Thank you for the advices.

 From user view, queue_empty_descs increases when the app only receive 
packets and call poll(), it is some confusing.

In your Tx case, if user app use sendto() to send packets, the 
queue_empty_descs will increase. This is reasonably.

In linux manual, poll() waits for some event on a file descriptor. But 
in af_xdp, poll() has a side effect of send msg.

Previous commit 77cd0d7b3f25 ("xsk: add support for need_wakeup flag in 
AF_XDP rings") add need_wakeup flag.
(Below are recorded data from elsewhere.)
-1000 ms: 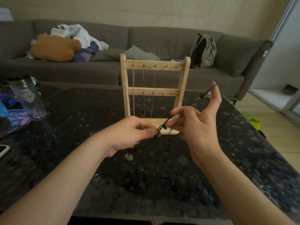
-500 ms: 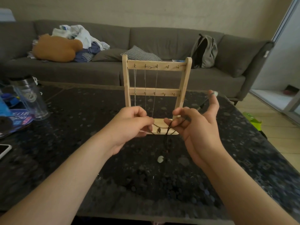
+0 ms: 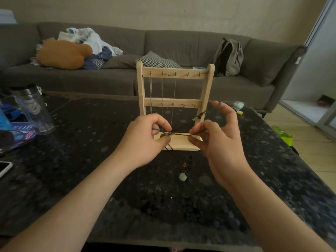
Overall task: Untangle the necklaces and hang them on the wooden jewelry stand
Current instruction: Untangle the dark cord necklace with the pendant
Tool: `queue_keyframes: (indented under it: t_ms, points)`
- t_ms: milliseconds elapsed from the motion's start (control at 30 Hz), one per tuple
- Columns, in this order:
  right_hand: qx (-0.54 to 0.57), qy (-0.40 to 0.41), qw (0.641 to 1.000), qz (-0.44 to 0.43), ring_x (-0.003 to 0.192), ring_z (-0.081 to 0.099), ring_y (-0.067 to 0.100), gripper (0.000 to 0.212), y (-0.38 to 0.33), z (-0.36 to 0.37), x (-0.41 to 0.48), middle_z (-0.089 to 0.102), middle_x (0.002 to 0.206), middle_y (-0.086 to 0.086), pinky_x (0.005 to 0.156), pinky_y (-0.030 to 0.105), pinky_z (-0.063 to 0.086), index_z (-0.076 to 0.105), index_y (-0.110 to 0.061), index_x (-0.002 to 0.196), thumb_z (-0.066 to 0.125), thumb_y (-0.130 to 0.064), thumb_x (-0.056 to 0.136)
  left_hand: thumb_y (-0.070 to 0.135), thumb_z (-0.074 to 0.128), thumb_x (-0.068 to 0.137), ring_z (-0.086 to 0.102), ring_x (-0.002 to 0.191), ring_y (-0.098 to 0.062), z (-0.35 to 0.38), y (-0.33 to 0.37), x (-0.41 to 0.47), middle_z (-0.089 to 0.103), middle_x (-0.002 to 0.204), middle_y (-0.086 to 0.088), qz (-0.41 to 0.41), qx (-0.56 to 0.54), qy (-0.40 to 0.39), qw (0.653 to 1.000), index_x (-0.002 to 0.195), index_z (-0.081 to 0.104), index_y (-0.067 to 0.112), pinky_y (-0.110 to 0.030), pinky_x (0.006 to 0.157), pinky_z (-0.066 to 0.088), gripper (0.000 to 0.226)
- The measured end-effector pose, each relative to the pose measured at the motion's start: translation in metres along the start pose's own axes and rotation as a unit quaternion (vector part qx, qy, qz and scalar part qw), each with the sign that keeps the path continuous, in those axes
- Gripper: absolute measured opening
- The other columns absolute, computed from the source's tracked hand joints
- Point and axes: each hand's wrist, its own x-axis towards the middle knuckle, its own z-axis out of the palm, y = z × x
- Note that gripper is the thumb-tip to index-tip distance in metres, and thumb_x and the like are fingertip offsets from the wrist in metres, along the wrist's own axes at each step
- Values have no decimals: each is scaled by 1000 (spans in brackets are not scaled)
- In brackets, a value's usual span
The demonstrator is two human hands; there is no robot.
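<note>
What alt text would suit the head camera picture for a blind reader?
A left hand and a right hand pinch a dark cord necklace stretched between them, in front of a wooden stand hung with thin chains on a dark table. A pale pendant shows below; a grey sofa stands behind.

Wooden jewelry stand (image 3: 174, 73) upright mid-worktop (image 3: 91, 142), sofa (image 3: 181, 44) behind, backpack (image 3: 230, 57) on the sofa to the right. Just before the stand's base, left hand (image 3: 143, 140) and right hand (image 3: 220, 139) side by side, cord (image 3: 180, 134) stretched between them, pendant (image 3: 183, 176) nearer still. Tumbler (image 3: 33, 108) and phone (image 3: 4, 168) far left.
</note>
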Motion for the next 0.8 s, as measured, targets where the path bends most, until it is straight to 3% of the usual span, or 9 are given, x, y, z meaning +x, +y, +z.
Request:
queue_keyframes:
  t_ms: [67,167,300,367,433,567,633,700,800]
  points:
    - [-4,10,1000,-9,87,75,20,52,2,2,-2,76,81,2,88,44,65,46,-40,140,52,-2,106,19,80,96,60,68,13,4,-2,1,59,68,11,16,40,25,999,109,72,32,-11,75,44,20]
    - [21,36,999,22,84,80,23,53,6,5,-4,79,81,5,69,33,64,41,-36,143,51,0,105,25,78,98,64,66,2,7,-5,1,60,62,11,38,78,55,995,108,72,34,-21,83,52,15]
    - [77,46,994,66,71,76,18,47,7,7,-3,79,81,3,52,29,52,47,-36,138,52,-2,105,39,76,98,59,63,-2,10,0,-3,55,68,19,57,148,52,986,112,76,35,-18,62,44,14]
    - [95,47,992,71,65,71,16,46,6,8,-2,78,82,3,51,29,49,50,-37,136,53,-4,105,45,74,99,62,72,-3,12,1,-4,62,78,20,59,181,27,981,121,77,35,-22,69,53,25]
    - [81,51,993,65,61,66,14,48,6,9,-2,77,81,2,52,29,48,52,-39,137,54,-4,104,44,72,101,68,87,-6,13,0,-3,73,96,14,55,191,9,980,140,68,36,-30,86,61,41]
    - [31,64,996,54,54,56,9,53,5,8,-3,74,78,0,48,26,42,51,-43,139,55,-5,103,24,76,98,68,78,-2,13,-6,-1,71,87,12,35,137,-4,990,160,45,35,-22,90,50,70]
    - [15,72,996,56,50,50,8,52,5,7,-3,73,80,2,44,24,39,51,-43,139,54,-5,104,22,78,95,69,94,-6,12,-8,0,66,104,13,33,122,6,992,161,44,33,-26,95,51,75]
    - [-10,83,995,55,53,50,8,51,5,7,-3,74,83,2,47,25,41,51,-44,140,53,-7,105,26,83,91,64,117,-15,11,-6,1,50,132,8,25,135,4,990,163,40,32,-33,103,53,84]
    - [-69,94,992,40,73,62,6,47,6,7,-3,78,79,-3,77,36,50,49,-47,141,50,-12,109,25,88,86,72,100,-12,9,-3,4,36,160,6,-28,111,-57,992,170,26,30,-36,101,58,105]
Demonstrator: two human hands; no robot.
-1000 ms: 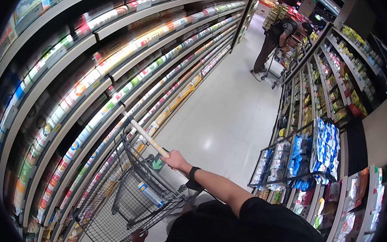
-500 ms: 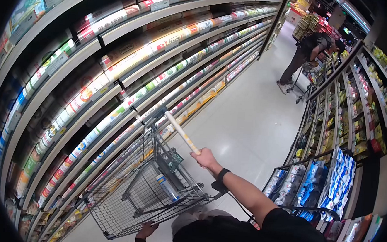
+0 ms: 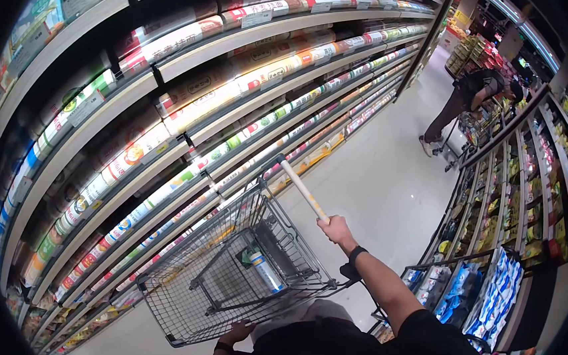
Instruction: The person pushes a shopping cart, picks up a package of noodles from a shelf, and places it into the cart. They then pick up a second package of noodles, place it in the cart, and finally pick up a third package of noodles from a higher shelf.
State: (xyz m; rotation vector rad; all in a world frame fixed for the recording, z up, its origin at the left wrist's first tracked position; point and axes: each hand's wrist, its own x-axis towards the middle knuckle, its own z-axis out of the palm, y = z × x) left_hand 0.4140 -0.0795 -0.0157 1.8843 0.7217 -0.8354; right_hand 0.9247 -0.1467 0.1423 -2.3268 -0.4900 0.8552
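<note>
My right hand is wrapped round the pale handle bar of a grey wire shopping cart. Down at the cart's near side, my left hand has its fingers curled at the basket rim, partly hidden by the wire. Inside the basket lies a white and blue cylindrical pack, beside the fold-down seat panel. Neither hand touches this pack. Both wrists wear dark bands.
Long shelves of paper-rolled dried noodles run along the left, close to the cart. Blue and white bags hang in a rack at right, below shelves of yellow packets. Up the aisle, a person bends over another cart.
The cart and both hands have shifted rightward in view, and the basket sits at a slightly different angle. My right hand keeps its hold on the handle; the pack still lies in the basket.
</note>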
It mainly work in rx process. When 
the application and driver run on the same core, if the fill ring is 
empty, the driver can set the need_wakeup flag and return, so the 
application could be scheduled to produce entries of the fill ring.

The commit df551058f7a3 ("xsk: Fix crash in poll when device does not 
support ndo_xsk_wakeup") add sendmsg function in xsk_poll(), considering 
some devices donot define ndo_xsk_wakeup.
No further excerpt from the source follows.